At that time, a separate plan had not yet been created for Father,
but it was explained to him that the requirements of Mother’s
plan also applied to him. Father confirmed that he had “gone
over all the requirements of the service plan,” and the court
found that Father understood them.

                The Period of Reunification Services

¶6      Beginning in October 2017, a separate service plan created
just for Father required, among other things, Father to submit to
random drug testing, complete a substance abuse evaluation and
a domestic violence assessment, complete a parenting class,
participate in weekly supervised visitation with the Children,
provide financially for the Children, and maintain a stable and
healthy living environment for them.
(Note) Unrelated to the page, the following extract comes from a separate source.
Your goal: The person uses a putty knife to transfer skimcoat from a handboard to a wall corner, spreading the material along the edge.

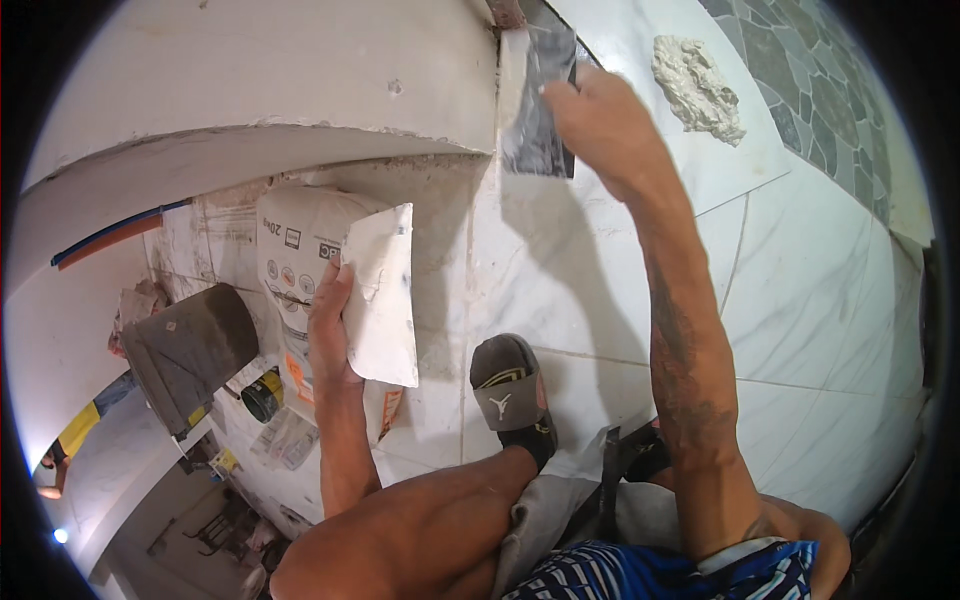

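Note:
My right hand is closed on a grey, rectangular flat trowel smeared with pale paste. The trowel lies against the outer corner of a low white wall, close to the floor; its handle is mostly hidden by my fingers. In my left hand is a white flat piece with a rounded lower edge and a scuffed surface, held upright with fingers at its left side. Behind it stands a printed paper bag, partly covered by my hand and the piece. A lumpy heap of off-white paste sits right of the trowel.
The heap rests on a white slab on marbled floor tiles, beside stone-patterned flooring. A dark bucket and a small green tin are left. My sandalled foot is between my hands. Another person is far left.

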`<state>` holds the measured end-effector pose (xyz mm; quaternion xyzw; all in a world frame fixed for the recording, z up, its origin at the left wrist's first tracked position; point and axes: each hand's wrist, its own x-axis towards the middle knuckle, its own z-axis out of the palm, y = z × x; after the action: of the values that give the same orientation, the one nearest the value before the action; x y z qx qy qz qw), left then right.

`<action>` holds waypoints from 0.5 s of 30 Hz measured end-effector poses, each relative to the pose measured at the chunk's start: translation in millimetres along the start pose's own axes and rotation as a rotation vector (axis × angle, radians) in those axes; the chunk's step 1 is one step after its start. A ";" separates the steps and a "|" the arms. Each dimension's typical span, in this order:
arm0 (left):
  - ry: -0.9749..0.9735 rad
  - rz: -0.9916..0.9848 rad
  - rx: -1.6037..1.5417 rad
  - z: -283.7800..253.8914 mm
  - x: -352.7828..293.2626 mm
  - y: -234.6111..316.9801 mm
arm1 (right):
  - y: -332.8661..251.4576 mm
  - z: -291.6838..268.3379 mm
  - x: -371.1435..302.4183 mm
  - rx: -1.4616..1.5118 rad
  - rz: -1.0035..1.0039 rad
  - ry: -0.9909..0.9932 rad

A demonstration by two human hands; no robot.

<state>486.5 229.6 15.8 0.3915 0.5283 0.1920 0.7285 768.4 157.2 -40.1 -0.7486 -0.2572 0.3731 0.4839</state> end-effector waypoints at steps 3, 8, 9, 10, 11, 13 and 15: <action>-0.064 0.017 -0.055 -6.6 -2.1 5.3 | 38.2 27.0 -3.3 -0.089 -0.008 0.067; -0.091 0.025 -0.076 -15.0 -1.4 0.4 | 64.6 56.5 -8.4 -0.095 0.101 0.054; -0.086 0.028 -0.081 -15.8 -1.1 0.4 | 62.7 57.4 -9.5 -0.095 0.099 0.052; -0.085 0.031 -0.082 -15.9 -1.2 0.8 | 60.2 57.8 -10.7 0.022 0.228 -0.034; -0.068 0.029 -0.081 -15.8 -1.4 1.3 | 57.9 58.2 -12.0 0.139 0.357 -0.121; -0.055 0.029 -0.083 -15.8 -1.2 0.2 | 67.5 65.9 -17.6 0.244 0.379 -0.092; -0.111 0.021 -0.063 -17.2 0.9 -2.4 | 84.3 74.4 -21.6 0.347 0.402 -0.059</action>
<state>470.7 235.0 11.1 0.3838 0.4767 0.1943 0.7666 697.6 147.1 -129.5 -0.6793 -0.0494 0.5220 0.5135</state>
By the December 2017
review hearing, Father had completed the domestic violence
assessment but had not called in to drug test. At the next review
hearing in February 2018—six months after the Children were
removed—Father had attended domestic violence treatment, but
he had failed to take all the requested drug tests, had tested
positive for THC 3 on some drug tests, and had not attended


2. Father was charged with several offenses, but the charges
were later dismissed.

3. “‘THC’ is an acronym for tetrahydrocannabinol, which is a
crystalline compound that is the main active ingredient of
cannabis.” State v. Akers, 2018 UT App 235, ¶ 3 n.3, 438 P.3d 70
(cleaned up).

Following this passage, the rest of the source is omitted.